▶ REQUIRED WORK
Look through the records below for the line with "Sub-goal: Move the" and the line with "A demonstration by", then return those lines and all lines between, exactly.

- Opening Delimiter -

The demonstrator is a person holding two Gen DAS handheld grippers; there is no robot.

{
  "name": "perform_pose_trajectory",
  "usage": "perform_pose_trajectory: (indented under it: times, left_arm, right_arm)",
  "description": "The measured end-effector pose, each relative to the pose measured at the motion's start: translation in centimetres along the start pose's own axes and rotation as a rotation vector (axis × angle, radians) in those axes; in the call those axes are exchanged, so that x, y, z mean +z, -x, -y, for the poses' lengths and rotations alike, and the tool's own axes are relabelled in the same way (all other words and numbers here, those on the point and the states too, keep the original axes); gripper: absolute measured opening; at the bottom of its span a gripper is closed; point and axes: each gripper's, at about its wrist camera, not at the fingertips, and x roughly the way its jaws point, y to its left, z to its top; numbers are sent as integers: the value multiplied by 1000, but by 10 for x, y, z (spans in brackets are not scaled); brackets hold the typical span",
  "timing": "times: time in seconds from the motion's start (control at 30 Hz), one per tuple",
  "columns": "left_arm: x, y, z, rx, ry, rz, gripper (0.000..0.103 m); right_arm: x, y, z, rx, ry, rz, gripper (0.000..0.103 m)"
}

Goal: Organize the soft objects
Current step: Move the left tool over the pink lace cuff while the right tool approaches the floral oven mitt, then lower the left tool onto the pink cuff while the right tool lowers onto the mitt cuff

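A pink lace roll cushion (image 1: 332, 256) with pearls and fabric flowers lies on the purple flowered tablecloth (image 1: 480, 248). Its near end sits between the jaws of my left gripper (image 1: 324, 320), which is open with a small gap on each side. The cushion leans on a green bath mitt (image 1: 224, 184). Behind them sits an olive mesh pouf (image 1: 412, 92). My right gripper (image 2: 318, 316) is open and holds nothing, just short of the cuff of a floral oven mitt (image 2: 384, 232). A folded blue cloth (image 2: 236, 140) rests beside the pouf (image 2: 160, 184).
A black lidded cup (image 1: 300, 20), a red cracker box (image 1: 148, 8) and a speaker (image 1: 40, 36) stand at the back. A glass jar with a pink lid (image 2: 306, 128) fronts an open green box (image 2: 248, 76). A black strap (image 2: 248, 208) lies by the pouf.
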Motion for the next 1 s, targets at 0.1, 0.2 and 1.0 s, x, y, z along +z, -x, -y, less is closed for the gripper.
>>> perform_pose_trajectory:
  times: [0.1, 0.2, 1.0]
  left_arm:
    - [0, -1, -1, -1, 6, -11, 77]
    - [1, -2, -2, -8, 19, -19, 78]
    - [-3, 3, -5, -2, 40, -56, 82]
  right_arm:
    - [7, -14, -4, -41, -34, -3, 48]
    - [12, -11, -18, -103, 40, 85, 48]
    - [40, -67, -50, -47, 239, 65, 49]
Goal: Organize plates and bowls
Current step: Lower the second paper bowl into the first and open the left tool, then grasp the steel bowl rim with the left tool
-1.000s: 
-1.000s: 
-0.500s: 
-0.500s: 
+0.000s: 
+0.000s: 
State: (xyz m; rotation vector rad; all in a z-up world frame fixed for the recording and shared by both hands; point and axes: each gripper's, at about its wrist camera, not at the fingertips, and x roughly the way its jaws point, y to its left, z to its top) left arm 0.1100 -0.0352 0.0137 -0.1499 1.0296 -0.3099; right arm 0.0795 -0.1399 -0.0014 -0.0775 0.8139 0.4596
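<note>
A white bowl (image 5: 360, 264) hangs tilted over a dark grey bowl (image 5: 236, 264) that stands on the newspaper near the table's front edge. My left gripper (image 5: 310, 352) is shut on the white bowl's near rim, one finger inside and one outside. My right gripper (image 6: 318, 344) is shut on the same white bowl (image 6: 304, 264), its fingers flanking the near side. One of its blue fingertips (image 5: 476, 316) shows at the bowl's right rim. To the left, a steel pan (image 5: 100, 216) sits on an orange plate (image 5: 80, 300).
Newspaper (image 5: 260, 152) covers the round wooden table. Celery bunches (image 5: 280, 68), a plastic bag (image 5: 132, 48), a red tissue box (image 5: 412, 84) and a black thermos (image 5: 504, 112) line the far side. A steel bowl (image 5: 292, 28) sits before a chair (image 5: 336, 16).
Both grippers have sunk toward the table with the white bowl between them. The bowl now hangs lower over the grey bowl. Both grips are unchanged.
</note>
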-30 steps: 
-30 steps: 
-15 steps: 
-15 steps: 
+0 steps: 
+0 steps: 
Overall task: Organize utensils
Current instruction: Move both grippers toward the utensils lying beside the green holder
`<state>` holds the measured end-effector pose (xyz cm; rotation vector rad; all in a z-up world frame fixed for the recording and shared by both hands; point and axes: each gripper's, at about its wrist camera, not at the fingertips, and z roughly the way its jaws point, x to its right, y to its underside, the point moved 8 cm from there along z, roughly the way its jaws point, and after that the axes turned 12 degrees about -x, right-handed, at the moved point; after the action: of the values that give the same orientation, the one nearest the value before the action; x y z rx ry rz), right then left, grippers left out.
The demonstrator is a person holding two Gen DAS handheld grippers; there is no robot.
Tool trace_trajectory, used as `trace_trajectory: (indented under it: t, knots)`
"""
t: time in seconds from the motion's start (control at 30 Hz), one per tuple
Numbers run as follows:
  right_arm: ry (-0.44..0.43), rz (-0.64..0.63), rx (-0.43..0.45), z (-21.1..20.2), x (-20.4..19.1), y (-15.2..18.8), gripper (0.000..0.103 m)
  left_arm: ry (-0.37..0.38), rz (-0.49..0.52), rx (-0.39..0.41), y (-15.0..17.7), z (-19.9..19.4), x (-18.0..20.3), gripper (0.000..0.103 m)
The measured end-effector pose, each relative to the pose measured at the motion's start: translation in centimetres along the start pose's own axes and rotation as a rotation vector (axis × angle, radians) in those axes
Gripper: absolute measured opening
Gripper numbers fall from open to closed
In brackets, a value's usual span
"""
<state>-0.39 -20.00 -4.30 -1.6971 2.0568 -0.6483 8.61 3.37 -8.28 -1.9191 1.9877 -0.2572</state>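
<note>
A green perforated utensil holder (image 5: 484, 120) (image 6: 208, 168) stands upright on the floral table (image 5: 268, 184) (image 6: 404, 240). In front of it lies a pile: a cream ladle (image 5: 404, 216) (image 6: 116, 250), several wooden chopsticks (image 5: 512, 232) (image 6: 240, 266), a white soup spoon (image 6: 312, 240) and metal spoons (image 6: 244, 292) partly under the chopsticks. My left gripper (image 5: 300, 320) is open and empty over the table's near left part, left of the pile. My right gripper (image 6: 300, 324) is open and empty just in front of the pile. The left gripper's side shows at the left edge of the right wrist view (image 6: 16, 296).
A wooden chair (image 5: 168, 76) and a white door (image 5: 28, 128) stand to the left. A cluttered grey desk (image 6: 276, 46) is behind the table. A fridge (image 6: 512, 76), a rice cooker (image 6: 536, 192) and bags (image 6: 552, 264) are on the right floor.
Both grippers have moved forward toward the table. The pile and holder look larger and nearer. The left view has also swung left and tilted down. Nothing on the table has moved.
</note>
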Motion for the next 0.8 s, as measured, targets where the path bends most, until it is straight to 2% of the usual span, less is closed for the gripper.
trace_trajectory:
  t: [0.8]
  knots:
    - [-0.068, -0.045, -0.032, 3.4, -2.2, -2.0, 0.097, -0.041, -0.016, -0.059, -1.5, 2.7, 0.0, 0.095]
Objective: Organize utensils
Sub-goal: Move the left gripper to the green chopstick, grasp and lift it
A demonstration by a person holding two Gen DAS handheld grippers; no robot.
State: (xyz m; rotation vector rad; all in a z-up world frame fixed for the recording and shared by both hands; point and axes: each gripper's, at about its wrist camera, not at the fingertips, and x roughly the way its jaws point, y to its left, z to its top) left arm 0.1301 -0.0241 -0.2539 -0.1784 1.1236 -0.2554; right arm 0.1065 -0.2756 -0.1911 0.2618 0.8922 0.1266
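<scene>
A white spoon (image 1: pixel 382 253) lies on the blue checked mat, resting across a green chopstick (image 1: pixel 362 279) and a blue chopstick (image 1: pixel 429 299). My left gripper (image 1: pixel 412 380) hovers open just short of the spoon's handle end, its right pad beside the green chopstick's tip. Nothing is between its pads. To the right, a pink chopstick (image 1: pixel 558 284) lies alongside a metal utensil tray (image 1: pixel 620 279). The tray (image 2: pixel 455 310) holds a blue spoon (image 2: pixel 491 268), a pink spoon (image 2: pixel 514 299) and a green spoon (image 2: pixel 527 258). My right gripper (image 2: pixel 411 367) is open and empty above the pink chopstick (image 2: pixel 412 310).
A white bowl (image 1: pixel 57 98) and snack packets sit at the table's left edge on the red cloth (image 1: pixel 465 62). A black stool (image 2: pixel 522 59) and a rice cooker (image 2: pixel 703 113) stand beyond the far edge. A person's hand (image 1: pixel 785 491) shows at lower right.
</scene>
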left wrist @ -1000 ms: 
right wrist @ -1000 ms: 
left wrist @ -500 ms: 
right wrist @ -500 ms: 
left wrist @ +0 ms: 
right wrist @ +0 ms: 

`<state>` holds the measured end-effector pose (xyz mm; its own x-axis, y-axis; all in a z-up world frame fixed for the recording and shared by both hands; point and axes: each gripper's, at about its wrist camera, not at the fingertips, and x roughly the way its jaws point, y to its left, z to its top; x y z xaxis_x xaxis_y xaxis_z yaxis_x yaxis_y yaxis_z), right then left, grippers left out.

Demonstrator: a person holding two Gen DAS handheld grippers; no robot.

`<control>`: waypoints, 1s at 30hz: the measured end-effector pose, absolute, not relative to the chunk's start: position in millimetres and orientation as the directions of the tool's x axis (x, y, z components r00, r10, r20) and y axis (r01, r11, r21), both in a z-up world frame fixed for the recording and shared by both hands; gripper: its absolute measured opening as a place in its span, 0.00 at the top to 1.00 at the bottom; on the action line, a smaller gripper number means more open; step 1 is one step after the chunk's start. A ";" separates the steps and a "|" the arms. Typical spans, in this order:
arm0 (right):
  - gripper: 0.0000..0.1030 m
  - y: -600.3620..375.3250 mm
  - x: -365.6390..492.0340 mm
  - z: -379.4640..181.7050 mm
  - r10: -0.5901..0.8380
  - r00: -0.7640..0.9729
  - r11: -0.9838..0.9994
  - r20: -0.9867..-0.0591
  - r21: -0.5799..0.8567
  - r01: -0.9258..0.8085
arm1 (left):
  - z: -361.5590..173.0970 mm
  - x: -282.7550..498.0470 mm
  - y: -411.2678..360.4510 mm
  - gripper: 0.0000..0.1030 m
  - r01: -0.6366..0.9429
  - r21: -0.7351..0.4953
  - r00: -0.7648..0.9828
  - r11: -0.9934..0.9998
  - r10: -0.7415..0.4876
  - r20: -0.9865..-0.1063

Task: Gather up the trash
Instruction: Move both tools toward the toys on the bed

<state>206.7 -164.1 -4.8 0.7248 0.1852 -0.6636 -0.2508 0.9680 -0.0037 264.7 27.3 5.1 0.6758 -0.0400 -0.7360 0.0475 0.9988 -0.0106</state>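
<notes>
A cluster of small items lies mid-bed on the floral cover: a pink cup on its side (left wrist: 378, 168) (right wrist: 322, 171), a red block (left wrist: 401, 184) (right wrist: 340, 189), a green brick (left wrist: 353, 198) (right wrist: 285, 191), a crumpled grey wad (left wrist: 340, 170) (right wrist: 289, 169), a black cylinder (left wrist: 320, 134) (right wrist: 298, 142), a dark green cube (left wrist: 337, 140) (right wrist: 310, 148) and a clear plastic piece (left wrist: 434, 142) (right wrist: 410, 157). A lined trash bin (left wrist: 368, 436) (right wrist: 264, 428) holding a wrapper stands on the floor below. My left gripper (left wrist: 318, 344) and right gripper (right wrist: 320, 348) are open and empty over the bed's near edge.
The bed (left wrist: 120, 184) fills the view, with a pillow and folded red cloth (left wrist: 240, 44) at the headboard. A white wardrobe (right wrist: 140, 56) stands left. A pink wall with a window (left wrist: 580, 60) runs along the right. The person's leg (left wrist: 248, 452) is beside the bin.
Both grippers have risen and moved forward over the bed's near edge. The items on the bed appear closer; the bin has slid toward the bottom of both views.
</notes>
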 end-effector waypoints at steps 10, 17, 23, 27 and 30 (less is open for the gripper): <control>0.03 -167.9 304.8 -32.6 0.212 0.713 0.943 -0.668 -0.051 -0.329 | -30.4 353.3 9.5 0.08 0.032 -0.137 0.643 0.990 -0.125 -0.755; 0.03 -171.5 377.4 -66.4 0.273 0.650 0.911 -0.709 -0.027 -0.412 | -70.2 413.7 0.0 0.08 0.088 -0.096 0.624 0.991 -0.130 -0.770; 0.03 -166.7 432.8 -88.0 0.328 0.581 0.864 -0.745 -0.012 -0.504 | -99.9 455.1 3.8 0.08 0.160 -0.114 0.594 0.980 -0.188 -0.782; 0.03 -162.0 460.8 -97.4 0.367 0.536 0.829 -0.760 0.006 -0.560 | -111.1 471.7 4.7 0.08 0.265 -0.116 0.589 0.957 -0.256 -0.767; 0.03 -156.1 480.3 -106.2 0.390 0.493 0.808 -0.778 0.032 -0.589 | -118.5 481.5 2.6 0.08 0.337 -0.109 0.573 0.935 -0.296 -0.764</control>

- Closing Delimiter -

▶ WRITTEN RESPONSE
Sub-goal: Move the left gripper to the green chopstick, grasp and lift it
A demonstration by a person holding two Gen DAS handheld grippers; no robot.

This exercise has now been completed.